En avril 1993, le juge des investigations préliminaires prorogea les délais maxima pour l’accomplissement des investigations.
Le 27 décembre 1993, le parquet de Marsala demanda que les requérants et deux autres personnes fussent renvoyées en jugement.
La date de l’audience préliminaire fut fixée au 8 février 1994. Le jour venu, le juge des investigations préliminaires renvoya les requérants et leurs deux coïnculpés en jugement devant le tribunal de Marsala.
La date de la première audience, fixée au 17 janvier 1995, fut ajournée car les avocats du barreau de Marsala étaient en grève jusqu’au 4 février 1995.
Le 21 mars 1995, huit témoins et les accusés furent examinés. La procédure fut ajournée pour examiner certains témoins à décharge qui n’étaient pas présents à l’audience. Le 15 juin 1995, l’affaire fut renvoyée au 21 novembre 1995 car les avocats du barreau de Marsala étaient en grève jusqu’au 24 juin 1995. Le 21 novembre 1995, la procédure fut à nouveau ajournée à la demande du parquet et vu l’absence des témoins convoqués à la demande des accusés.
Le 5 mars 1996, lesdits témoins furent entendus et les parties présentèrent leurs plaidoiries.
Par un jugement du 5 mars 1996, dont le texte fut déposé au greffe le 18 mars 1996, le tribunal de Marsala relaxa les requérants et leurs coïnculpés.
Le 10 avril 1996, le parquet de Marsala interjeta appel devant la cour d’appel de Palerme.
La première audience se tint le 6 mars 1998. La procédure fut ajournée au 29 mai 1998.
Par un arrêt du 9 décembre 1998, dont le texte fut déposé au greffe le 28 janvier 1999, la cour d’appel confirma le jugement de première instance.
EN DROIT
Le grief des requérants porte sur la durée de la procédure qui a débuté le 18 novembre 1992, date à laquelle les requérants ont été informés des accusations portées contre eux, et s’est terminée le 28 janvier 1999 lors du dépôt au greffe de l’arrêt de la cour d’appel de Palerme. Elle a donc duré six ans et deux mois et dix jours, pour deux degrés de juridiction.

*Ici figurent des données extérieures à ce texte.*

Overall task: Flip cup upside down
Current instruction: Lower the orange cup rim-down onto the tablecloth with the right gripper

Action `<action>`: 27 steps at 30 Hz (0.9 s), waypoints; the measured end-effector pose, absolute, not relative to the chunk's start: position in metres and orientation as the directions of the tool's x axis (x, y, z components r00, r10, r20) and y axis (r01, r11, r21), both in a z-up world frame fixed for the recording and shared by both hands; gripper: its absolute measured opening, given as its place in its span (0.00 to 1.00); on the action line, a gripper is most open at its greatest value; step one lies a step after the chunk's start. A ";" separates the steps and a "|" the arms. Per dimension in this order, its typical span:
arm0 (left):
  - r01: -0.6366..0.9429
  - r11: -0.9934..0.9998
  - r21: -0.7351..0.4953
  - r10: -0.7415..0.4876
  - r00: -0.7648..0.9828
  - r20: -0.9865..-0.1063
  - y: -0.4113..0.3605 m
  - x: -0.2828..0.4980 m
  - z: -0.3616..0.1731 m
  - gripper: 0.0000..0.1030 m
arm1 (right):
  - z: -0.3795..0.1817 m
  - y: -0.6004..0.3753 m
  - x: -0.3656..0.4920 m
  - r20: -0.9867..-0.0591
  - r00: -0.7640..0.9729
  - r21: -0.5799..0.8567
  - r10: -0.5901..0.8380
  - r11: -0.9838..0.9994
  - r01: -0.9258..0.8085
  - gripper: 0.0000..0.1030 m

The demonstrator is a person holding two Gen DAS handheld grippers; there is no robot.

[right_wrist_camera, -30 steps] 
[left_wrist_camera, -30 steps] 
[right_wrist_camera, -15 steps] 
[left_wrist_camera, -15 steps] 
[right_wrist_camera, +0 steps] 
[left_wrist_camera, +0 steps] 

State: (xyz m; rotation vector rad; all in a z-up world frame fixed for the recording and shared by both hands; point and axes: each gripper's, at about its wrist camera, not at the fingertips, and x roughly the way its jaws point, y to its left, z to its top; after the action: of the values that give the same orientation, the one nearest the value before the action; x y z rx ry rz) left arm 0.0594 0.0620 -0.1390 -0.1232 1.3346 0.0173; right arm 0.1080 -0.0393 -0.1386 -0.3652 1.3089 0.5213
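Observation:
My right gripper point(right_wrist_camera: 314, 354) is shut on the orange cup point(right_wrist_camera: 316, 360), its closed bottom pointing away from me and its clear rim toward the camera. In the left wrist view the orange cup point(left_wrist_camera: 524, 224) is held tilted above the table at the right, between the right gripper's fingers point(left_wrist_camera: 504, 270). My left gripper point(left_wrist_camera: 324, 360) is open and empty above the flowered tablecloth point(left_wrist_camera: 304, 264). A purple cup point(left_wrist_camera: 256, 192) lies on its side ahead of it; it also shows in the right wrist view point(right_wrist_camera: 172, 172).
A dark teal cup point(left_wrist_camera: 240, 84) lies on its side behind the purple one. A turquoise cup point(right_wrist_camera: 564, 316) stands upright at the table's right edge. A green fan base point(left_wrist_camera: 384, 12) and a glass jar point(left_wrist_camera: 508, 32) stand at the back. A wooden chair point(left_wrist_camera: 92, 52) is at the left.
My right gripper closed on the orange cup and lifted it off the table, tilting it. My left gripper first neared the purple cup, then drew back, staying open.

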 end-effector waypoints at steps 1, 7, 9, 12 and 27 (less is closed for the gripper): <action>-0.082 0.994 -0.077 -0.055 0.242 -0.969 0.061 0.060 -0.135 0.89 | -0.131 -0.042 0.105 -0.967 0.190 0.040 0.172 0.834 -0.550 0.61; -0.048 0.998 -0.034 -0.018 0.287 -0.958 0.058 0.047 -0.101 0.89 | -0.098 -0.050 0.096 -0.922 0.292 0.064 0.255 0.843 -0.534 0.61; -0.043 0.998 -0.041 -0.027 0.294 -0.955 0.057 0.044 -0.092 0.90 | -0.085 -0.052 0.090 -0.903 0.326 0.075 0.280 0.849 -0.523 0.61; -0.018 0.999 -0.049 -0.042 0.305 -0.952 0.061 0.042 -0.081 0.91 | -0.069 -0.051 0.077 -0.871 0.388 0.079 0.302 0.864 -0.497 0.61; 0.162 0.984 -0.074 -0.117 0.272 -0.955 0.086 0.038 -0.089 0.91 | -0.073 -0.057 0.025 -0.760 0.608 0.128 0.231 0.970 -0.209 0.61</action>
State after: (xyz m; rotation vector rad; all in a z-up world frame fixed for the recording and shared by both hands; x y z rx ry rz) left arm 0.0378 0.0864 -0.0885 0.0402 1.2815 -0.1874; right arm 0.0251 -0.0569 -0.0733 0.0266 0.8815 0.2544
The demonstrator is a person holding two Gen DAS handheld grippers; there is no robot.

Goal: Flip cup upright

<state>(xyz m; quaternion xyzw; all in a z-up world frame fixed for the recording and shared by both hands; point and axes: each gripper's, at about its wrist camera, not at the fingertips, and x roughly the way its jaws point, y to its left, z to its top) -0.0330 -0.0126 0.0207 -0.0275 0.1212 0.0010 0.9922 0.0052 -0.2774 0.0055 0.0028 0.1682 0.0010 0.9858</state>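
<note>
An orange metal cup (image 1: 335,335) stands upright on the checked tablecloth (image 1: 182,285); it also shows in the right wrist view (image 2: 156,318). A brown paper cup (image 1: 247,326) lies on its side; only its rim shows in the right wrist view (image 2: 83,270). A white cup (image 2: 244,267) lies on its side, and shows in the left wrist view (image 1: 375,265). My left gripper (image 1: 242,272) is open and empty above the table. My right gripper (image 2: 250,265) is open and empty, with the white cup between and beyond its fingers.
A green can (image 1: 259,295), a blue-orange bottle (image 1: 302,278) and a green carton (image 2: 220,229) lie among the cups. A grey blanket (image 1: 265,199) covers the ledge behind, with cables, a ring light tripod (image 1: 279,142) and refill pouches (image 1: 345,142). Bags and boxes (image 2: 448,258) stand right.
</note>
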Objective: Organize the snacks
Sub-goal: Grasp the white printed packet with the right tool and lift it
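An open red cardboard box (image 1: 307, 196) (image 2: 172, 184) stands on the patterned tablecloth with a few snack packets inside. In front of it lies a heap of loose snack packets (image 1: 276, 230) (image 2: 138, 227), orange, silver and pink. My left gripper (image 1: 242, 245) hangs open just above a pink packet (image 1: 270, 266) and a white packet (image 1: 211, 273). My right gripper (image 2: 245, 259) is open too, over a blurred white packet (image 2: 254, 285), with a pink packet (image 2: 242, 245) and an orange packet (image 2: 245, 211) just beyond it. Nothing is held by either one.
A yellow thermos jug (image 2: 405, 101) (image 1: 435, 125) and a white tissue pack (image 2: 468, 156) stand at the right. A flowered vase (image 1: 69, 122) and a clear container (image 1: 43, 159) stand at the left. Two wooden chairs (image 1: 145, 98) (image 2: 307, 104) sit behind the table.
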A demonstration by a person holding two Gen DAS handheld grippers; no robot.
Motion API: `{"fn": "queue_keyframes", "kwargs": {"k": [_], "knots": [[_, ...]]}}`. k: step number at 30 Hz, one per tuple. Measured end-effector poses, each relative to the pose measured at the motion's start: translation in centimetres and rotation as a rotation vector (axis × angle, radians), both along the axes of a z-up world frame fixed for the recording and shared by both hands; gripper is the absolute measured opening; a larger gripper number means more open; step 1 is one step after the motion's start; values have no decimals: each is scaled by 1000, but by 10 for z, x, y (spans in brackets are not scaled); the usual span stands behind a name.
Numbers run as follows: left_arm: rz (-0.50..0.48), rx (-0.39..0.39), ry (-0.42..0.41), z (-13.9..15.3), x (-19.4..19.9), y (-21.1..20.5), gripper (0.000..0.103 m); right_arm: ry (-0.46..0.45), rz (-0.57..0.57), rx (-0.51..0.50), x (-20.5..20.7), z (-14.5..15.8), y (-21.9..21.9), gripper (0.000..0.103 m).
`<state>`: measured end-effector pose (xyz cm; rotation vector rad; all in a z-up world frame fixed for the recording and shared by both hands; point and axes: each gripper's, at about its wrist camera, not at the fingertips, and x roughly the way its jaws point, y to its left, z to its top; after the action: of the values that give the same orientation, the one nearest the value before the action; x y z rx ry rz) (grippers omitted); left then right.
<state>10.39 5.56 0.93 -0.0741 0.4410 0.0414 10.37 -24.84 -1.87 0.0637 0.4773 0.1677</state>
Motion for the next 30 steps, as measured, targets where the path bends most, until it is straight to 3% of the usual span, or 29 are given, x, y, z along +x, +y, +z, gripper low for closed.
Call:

Selon les requérants, la durée de la procédure ne répond pas à l’exigence du « délai raisonnable » tel que prévu par l’article 6 § 1 de la Convention. Le Gouvernement s’oppose à cette thèse et souligne que des cinq audiences qui ont eu lieu devant le tribunal de Marsala, quatre ont été renvoyées, soit en raison des grèves des avocats, soit à cause de l’absence des témoins convoqués à la demande des accusés.
La Cour estime, à la lumière des critères dégagés par sa jurisprudence en matière de « délai raisonnable », et compte tenu de l’ensemble des éléments en sa possession, que ce grief doit faire l’objet d’un examen au fond.
Par ces motifs, la Cour, à l’unanimité,
Déclare les requêtes recevables, tous moyens de fond réservés.